Segment Start: Input for this task

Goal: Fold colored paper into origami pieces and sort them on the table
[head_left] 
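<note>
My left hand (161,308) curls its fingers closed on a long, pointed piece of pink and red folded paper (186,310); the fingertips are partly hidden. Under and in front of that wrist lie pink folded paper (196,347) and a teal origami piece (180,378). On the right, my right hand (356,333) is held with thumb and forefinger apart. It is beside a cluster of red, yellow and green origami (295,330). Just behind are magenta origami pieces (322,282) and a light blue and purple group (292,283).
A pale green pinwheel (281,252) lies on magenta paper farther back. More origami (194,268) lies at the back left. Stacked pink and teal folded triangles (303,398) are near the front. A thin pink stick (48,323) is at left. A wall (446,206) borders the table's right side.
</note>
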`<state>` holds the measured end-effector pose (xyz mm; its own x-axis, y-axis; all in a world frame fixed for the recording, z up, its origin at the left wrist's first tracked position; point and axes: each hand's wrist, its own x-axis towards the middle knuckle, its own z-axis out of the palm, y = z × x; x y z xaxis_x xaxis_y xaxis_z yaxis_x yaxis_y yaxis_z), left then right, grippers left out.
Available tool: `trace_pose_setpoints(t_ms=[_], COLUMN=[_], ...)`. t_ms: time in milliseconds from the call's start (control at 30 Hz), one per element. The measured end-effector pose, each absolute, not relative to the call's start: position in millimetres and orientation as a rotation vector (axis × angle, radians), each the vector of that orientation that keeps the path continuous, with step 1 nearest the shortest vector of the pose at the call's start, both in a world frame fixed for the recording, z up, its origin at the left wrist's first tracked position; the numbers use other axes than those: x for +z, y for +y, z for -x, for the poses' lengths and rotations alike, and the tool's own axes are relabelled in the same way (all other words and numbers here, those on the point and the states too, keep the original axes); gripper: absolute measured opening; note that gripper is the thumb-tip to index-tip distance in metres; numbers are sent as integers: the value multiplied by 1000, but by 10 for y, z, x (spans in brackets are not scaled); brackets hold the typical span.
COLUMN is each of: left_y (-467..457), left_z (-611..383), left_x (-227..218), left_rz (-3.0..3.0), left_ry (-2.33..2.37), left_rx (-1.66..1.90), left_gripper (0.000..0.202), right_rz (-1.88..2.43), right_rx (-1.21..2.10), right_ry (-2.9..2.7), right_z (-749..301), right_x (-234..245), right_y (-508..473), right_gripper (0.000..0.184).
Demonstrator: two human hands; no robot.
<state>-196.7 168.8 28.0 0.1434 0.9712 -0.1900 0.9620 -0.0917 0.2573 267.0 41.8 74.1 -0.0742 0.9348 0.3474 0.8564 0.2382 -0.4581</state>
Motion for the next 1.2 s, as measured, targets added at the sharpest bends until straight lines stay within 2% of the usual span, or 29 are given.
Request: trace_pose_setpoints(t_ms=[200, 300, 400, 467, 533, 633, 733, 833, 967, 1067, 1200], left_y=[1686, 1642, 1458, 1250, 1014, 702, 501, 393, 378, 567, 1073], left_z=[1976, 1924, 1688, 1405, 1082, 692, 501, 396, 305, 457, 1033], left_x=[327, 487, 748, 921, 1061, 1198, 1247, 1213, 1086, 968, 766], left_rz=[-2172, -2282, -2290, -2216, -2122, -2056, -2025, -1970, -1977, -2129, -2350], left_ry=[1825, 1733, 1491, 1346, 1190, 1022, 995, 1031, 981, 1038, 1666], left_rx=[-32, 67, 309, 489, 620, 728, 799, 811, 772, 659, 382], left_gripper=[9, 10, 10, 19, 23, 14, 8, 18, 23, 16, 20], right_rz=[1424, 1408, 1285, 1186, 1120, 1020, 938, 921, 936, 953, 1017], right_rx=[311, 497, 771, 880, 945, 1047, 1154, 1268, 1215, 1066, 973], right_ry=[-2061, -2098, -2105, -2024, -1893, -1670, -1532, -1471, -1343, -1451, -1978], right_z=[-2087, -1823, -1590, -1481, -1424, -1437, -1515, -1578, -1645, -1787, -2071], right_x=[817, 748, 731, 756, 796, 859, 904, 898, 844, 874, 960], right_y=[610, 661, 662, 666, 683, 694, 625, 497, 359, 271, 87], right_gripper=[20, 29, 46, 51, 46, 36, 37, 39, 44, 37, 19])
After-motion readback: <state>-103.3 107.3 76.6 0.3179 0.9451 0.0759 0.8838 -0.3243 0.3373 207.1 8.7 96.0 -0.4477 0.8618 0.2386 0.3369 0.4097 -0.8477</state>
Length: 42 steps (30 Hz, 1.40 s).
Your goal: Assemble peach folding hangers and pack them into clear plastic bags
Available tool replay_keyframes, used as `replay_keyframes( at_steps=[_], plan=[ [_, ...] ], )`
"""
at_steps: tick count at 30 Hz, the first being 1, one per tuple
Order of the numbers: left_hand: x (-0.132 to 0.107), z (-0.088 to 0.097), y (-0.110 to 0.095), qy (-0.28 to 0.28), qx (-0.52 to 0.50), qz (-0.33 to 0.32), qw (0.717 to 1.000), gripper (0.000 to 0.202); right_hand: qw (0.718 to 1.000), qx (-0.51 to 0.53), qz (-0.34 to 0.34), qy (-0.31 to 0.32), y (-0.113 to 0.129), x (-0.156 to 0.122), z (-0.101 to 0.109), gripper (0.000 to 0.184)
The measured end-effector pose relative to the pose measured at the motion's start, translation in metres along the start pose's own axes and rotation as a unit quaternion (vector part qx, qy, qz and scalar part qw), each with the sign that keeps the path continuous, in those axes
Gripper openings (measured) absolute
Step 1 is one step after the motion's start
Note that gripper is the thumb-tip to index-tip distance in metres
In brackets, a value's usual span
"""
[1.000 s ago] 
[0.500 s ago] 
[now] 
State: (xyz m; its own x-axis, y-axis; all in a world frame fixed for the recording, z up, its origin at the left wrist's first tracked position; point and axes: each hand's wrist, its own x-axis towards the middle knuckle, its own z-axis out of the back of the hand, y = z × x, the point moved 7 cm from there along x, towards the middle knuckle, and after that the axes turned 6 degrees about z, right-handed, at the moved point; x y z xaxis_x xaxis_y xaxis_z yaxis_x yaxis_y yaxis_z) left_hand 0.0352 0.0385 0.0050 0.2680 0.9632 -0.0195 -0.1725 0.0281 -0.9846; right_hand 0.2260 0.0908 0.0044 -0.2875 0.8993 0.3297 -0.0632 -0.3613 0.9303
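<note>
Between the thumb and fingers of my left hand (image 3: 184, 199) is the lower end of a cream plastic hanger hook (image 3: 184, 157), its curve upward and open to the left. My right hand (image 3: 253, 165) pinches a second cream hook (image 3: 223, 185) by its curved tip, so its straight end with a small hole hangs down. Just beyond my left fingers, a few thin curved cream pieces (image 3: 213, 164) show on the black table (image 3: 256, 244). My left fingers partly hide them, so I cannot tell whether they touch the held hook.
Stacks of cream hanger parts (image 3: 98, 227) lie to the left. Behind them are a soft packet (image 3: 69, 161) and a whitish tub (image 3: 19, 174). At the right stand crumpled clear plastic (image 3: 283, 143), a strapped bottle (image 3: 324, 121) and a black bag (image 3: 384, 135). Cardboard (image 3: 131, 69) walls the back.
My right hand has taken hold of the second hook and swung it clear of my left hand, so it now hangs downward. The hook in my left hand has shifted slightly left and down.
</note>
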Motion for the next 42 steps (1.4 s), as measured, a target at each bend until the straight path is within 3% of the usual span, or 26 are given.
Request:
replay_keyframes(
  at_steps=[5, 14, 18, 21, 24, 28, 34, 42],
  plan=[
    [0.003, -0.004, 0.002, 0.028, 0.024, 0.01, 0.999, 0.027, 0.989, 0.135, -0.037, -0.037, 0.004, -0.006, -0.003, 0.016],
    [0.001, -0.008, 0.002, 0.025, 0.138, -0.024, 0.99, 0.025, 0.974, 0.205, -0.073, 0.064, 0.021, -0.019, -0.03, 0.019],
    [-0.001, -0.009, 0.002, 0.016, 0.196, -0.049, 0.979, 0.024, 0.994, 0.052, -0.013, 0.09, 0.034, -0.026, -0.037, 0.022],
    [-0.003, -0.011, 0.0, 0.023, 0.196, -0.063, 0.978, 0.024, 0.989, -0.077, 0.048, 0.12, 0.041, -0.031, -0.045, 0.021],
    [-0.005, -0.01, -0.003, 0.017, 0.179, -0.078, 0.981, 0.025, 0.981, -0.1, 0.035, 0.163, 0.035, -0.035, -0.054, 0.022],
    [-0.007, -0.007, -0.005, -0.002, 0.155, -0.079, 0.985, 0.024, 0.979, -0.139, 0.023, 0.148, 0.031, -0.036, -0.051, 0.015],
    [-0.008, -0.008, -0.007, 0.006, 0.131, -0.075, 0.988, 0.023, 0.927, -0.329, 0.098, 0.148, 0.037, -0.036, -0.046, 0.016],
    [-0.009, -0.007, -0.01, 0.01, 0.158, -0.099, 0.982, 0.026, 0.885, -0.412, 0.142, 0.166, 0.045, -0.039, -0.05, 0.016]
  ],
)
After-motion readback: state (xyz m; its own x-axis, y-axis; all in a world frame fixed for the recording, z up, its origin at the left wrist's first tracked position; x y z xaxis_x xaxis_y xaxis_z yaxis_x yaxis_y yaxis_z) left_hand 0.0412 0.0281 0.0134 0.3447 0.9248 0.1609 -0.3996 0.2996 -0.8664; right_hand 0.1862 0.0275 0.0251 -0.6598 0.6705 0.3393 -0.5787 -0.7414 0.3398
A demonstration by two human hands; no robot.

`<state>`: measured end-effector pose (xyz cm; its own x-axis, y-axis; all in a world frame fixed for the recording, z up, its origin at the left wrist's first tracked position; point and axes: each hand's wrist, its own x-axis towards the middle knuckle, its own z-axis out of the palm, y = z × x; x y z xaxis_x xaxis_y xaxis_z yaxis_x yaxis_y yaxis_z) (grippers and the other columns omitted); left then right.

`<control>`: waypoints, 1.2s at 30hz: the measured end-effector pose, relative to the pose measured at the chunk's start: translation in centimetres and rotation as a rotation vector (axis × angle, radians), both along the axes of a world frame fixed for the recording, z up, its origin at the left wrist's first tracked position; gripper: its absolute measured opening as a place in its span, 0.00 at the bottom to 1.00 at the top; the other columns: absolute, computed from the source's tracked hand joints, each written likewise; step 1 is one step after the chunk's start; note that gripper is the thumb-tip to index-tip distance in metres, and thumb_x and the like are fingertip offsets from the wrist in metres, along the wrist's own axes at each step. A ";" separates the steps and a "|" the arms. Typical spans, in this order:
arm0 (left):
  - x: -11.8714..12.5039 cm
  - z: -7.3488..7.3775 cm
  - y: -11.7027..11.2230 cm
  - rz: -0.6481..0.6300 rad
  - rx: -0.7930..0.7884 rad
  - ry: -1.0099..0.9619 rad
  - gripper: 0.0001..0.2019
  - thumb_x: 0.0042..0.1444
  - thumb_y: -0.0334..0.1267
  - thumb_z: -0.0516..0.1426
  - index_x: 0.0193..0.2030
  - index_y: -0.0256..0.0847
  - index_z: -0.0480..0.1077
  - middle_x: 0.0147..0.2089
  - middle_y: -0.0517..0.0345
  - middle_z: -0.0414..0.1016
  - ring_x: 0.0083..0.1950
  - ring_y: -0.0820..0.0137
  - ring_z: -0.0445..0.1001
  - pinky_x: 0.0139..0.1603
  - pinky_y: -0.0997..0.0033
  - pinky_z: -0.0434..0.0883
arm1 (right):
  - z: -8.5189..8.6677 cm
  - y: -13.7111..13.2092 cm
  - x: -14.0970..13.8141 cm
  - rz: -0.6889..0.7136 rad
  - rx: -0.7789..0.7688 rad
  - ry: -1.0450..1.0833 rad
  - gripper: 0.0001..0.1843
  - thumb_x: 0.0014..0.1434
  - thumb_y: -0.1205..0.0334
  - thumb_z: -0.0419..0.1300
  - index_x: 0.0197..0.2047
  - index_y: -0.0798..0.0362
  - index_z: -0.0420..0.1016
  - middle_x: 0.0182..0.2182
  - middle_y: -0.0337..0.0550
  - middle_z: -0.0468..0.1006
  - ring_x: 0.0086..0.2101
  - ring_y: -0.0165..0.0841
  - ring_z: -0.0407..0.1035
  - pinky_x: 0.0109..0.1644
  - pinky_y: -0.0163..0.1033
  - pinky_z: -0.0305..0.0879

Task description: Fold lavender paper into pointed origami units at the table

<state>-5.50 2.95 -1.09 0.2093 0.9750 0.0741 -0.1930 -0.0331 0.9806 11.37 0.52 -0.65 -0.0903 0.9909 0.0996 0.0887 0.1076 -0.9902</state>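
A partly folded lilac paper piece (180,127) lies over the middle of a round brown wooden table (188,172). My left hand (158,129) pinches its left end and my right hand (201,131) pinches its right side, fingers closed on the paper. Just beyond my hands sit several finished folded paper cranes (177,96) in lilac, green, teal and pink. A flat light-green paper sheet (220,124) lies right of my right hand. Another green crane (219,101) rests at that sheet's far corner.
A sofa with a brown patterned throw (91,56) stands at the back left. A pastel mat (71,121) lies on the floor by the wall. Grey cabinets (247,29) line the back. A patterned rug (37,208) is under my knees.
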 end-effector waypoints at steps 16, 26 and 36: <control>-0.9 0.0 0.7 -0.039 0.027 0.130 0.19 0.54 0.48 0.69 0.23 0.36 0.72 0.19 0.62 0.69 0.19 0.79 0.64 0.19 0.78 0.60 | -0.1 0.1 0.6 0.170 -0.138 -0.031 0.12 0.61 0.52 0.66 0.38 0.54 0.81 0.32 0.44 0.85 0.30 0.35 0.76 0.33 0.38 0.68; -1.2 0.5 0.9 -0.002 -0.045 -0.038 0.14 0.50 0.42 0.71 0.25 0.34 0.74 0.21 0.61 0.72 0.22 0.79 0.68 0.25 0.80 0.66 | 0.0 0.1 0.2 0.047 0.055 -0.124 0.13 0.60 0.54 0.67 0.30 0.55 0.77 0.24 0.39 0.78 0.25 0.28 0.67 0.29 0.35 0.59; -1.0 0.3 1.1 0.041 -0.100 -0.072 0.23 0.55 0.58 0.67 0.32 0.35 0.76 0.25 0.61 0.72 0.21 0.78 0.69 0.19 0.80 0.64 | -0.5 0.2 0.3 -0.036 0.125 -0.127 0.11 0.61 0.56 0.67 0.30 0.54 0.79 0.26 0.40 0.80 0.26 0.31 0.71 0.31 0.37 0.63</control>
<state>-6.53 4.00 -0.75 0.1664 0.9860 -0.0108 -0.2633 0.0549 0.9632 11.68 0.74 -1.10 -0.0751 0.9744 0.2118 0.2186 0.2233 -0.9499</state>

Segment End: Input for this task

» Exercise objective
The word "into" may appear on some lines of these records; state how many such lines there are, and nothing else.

» Your solution
3